*Exercise details*
Check every line of the material below, and show those that contain "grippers".
____
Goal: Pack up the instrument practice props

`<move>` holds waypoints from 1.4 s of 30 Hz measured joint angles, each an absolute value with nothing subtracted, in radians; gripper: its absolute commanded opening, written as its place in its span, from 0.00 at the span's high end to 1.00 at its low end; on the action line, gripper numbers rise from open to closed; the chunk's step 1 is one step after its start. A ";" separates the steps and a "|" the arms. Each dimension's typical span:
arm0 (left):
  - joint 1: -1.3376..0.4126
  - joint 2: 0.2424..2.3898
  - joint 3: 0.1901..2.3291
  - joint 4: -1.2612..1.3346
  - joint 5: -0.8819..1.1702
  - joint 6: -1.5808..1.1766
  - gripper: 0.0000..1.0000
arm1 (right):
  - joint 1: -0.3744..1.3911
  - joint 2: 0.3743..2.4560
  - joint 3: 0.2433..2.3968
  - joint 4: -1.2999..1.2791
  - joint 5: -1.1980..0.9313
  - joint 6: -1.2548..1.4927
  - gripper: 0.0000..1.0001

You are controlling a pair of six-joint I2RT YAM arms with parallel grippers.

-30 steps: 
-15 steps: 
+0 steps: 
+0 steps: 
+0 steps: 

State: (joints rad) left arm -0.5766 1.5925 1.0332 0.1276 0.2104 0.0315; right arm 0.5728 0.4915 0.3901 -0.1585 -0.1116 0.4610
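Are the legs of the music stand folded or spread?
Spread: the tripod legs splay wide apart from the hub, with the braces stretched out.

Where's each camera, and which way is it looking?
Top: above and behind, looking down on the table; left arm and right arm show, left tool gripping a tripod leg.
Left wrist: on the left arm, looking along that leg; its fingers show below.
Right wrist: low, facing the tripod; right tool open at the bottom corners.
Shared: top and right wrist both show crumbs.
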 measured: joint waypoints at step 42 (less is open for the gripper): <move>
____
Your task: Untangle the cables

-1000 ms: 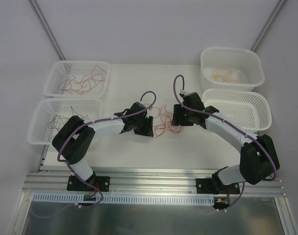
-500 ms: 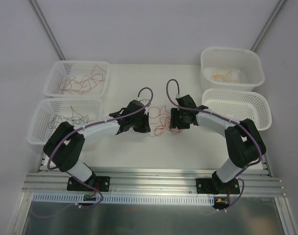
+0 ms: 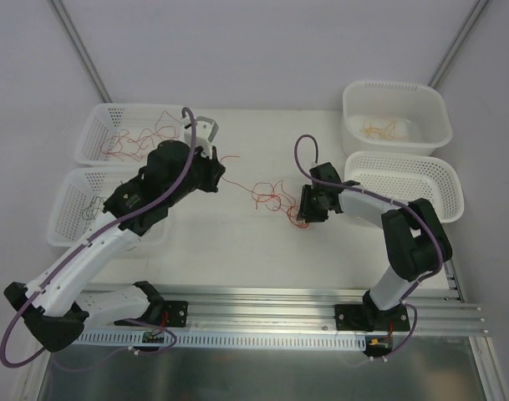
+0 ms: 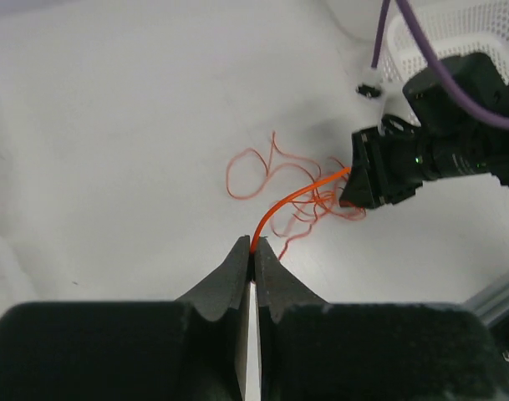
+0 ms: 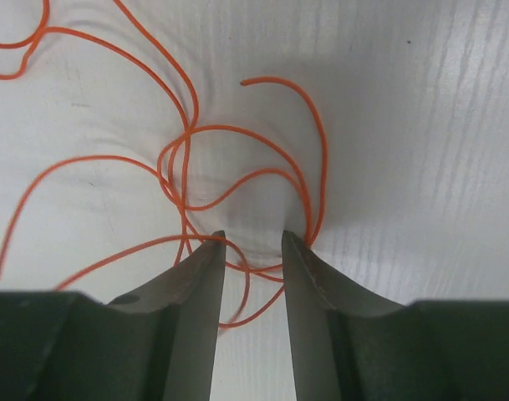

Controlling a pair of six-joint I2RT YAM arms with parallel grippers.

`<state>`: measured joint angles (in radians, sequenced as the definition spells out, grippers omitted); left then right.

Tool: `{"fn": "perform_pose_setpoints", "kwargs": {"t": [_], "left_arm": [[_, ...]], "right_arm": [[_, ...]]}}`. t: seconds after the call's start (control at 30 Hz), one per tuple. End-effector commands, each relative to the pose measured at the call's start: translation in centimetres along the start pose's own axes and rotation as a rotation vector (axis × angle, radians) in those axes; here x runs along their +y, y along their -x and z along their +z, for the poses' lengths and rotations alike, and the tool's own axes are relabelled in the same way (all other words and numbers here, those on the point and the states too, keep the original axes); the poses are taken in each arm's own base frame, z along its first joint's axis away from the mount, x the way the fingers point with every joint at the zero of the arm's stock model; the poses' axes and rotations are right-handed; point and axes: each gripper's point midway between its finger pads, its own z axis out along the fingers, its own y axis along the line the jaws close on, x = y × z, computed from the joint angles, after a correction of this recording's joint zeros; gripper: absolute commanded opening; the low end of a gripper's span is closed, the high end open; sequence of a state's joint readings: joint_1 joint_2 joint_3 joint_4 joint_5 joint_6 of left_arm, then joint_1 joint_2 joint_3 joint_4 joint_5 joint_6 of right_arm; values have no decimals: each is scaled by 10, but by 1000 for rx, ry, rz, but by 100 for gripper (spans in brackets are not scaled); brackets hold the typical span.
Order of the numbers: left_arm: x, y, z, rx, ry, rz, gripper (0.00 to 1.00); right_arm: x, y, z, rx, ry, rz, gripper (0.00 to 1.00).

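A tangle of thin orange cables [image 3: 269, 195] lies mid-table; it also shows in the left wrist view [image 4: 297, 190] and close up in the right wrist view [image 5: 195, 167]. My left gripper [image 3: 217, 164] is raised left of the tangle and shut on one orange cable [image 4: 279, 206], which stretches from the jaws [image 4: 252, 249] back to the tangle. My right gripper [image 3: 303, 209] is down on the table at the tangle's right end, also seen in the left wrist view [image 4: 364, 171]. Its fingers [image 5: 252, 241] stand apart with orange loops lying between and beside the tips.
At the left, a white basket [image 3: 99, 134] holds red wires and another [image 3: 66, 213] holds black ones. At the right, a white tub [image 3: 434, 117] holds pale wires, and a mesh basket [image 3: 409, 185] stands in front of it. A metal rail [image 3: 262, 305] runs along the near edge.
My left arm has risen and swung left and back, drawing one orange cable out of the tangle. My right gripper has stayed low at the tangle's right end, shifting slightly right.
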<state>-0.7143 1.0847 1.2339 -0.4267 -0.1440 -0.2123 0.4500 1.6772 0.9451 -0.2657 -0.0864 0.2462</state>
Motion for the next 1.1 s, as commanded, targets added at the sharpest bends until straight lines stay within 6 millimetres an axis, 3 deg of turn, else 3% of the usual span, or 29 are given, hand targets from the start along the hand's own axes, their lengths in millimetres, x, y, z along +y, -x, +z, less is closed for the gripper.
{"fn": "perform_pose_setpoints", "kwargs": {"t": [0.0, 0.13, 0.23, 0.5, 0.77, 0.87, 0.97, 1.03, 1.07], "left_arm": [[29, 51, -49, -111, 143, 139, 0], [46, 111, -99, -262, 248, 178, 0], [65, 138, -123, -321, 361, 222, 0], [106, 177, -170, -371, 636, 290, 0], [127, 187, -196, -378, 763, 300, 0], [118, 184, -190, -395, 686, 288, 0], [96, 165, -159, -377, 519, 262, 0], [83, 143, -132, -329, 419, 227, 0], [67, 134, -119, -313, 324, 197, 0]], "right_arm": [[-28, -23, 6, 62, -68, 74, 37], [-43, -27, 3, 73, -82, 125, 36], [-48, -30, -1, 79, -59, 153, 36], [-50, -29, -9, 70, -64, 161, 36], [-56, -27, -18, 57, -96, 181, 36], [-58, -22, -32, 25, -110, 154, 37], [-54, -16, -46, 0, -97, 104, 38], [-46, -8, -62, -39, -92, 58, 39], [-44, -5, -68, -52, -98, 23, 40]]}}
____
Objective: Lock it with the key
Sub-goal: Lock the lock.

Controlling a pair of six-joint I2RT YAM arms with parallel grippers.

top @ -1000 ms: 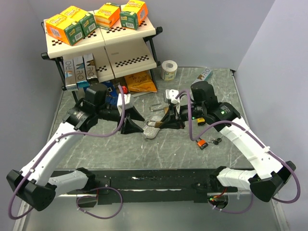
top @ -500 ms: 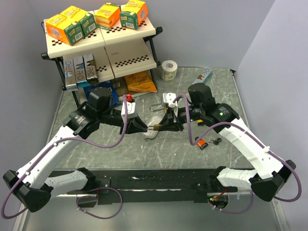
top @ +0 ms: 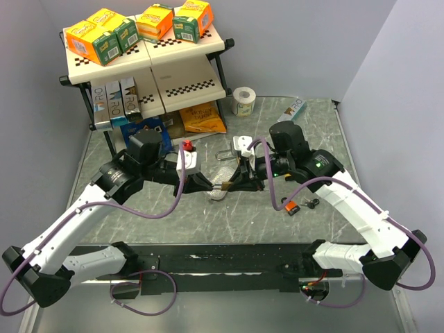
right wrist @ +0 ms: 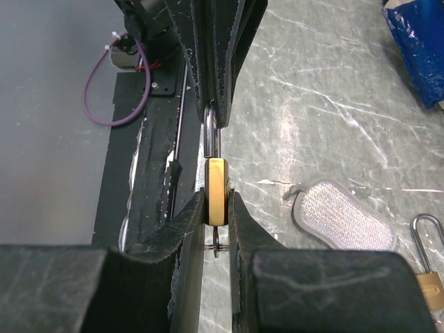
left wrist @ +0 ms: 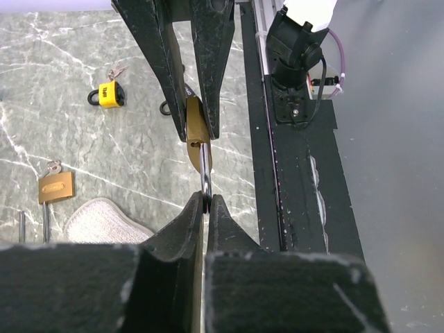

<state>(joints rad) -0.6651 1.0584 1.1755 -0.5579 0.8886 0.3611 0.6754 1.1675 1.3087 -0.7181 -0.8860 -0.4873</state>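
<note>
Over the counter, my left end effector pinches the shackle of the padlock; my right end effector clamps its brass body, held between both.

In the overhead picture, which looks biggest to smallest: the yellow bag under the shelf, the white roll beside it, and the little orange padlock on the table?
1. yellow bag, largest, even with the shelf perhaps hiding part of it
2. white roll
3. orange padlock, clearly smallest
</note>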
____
*Response*
You are controlling a pair of six-joint I2RT YAM arms with parallel grippers.
Controlling a pair of six-joint I2RT YAM arms with parallel grippers.
`<state>`: measured joint angles (in radians, sequenced as the definition spells out, grippers omitted); left then right.
Controlling a pair of six-joint I2RT YAM arms with parallel grippers.

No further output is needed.